The Beatles' catalog changed hands again in 1985 when ATV's catalog was purchased by Michael Jackson for $47.5 million. It gave the musician ownership of nearly 250 Beatles songs. A decade later, Michael sold half of ATV to Sony for approximately $100 million. In 2006, Sony purchased 50% of Michael's remaining share, giving them 75% ownership of the catalog.
After Michael's passing, Sony purchased his remaining ownership for $750 million, allowing them to become the sole owner of the Beatles catalog as well as Sony/ATV's 750,000 songs. Finally, in 2017 Paul filed a lawsuit in the hopes of regaining control of some of the band's earliest releases under the US Copyright Act of 1976, which allows artists to reclaim publishers' share of works released before 1978 after a 56-year period. The two parties eventually settled outside of court.
After spending years trying to get a record deal, Iggy Azalea says she couldn't have been more excited when she finally was released from her deal with Island Records in November 2018. Moving forward, Iggy worked to make sure any further deal would allow her to control her masters -- and that’s exactly what happened. Later that year, she signed a deal worth $2.7 million that would allow her to keep control of her songs.
"Proud to say I literally just signed my new deal/partnership!" shetweeted. "2.7mil, can sign others, own my masters + 100% independent – I'm feeling like such a bossy grown ass bitch today! Time to get back to ME. I'm so grateful & excited…Cheers!"
When Lil Kim left Atlantic Records in 2008, she hoped to gain more control of her music and masters. She decided to partner up with hip hop production duo Trackmasters, with the goal of being treated like an "equal partner." Unfortunately, she claims that didn't happen.
"We were in court for months…months! And the situation dragged out for a year in a half! When people was like 'where is the music?' I couldn't really do anything. I was under court restrictions and if I did anything I would end up back in court. So there you have it, I could not make any albums, I couldn’t make any music. I couldn't move. I couldn't do anything with my music. I couldn't really make any money period until that situation was settled," she shared.
Thankfully, they were able to settle and while it doesn't seem as though Kim has control over her earliest releases, she will be able to control her career going forward.
7. Duran Duran
In 2014, Duran Duran attempted to gain control over the masters of some of their earliest and most famous releases.
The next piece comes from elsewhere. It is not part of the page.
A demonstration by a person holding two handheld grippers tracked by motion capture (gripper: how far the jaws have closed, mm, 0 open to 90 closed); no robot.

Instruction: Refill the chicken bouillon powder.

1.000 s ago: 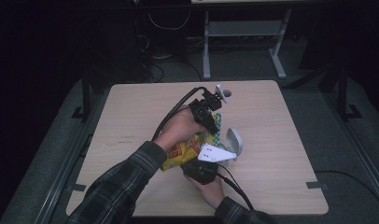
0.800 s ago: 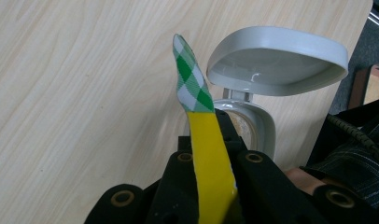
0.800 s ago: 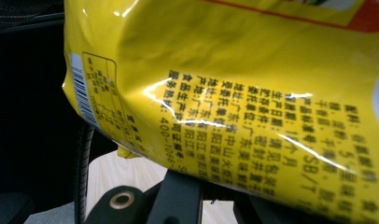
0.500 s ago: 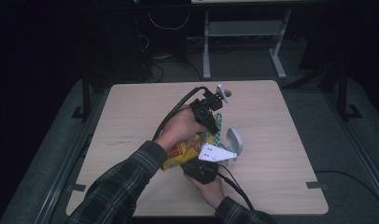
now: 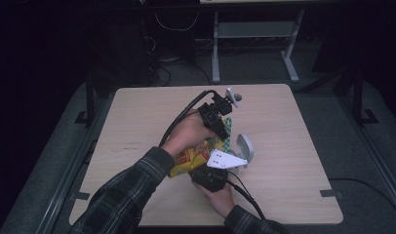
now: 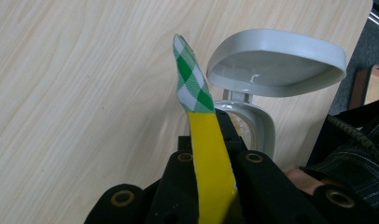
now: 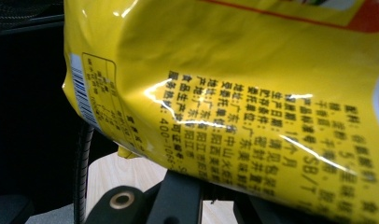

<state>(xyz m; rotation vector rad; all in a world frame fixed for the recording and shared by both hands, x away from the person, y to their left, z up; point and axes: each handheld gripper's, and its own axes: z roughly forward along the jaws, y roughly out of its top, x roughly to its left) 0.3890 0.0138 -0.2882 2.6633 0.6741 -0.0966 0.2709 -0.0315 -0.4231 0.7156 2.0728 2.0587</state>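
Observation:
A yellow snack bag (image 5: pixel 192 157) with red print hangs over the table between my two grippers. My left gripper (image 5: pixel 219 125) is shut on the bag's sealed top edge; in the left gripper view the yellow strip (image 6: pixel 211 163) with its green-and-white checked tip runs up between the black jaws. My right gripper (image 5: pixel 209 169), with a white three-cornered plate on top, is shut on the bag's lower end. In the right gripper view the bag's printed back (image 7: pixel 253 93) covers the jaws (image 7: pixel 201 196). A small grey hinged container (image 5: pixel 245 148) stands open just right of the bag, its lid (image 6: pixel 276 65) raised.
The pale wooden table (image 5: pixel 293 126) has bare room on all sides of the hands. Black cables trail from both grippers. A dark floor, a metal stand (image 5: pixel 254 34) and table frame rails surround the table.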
The band filed notices to terminate copyright agreements in the US on their albums "Duran Duran," "Rio," and "Seven and the Ragged Tiger" due to a copyright law that gives songwriters "an inalienable right" to call for a reversion of copyright after 35 years.
Their publisher Sony/ATV decided to take the group to court, challenging the US copyright law "under the premise of a contractual technicality in the UK." The company argued that the original publishing agreement was made subject to British law and reverted US copyrights back to the UK publishing company. That meant the band's songs would be subject to the UK's copyright terms, which is the artist's life plus 70 years.
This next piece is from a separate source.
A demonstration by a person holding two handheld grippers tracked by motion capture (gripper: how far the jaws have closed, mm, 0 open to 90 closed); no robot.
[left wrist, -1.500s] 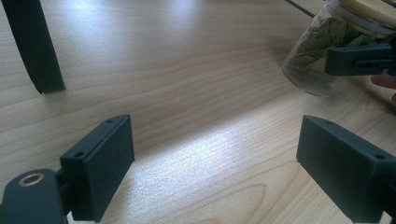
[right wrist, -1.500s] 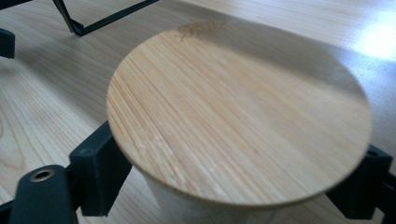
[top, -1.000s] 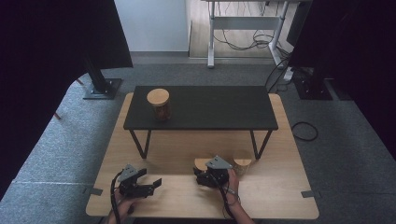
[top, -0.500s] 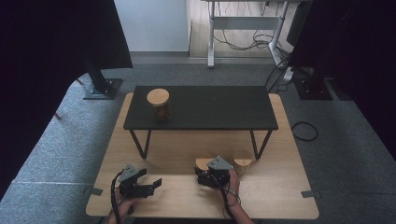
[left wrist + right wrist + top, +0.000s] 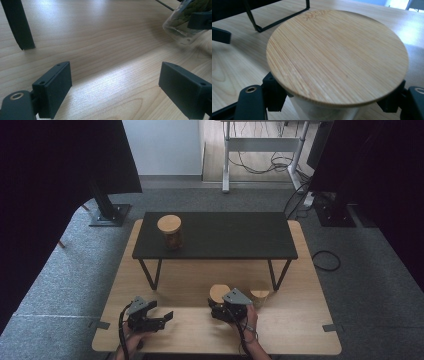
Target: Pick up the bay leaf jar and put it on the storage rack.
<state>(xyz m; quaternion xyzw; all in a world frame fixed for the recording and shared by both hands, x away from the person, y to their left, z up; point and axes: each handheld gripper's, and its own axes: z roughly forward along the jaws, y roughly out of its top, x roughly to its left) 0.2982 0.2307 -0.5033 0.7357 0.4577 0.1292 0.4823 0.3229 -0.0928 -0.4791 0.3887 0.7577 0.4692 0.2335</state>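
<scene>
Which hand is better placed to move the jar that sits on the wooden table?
Right. The right gripper is shut on the jar, its jaws clamped just below the bamboo lid. The left gripper is open over bare wood, off to the side.

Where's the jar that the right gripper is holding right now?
In the high view, the held jar sits near the wooden table's front edge, right of centre, in the right gripper, beside another jar.

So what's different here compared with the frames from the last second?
Nothing visibly changed. The right gripper stays clamped on the bamboo-lidded jar on the wooden table, and the left gripper stays open beside it.
</scene>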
Ultimately, the judge ruled against Duran Duran and the band expressed disappointment and shock that they would not be able to take control of their own music.
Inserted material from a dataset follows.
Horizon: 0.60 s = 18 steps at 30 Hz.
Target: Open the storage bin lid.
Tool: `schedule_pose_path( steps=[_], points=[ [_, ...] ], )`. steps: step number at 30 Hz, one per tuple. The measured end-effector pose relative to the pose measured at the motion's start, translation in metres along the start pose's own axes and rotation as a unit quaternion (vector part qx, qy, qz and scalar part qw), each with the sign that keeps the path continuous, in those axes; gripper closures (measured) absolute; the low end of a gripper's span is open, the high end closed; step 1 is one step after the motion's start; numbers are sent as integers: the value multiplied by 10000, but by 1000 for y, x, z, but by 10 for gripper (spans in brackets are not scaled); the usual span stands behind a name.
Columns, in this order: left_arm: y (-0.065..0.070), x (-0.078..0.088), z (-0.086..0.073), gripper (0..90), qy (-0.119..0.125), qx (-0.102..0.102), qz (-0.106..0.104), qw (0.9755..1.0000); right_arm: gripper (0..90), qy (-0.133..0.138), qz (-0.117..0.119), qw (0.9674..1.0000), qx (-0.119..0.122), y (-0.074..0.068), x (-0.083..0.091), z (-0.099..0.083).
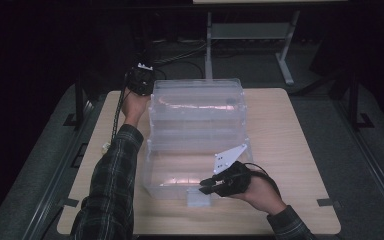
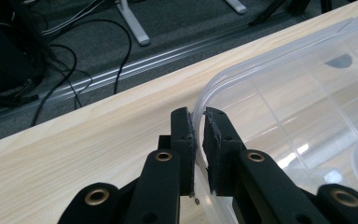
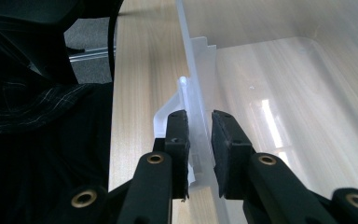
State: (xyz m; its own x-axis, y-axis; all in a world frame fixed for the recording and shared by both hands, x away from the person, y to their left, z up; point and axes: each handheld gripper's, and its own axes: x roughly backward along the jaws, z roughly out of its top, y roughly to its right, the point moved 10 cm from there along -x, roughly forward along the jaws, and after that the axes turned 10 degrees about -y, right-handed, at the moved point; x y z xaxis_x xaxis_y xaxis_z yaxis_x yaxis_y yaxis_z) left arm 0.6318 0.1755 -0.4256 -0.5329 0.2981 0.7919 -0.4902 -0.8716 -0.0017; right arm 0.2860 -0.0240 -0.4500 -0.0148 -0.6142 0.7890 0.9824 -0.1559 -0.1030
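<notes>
My left gripper [image 2: 199,133] fingers pinch the clear plastic bin's [image 1: 195,125] far corner rim; my right gripper [image 3: 199,135] fingers clamp its near wall beside the latch [image 3: 175,105].

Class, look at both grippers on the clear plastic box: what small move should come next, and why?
Probably lift both hands together, evenly. The left gripper pinches the clear box's far rim and the right gripper clamps its near edge by the latch, so both ends seem gripped while it rests on the table.
</notes>
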Motion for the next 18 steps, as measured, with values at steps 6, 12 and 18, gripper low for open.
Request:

"We signed a publishing agreement as unsuspecting teenagers, over three decades ago, when just starting out and when we knew no better. Today, we are told that language in that agreement allows our long-time publishers, Sony/ATV, to override our statutory rights under US law. This gives wealthy publishing companies carte blanche to take advantage of the songwriters who built their fortune over many years, and strips songwriters of their right to rebalance this reward," the band said in a statement.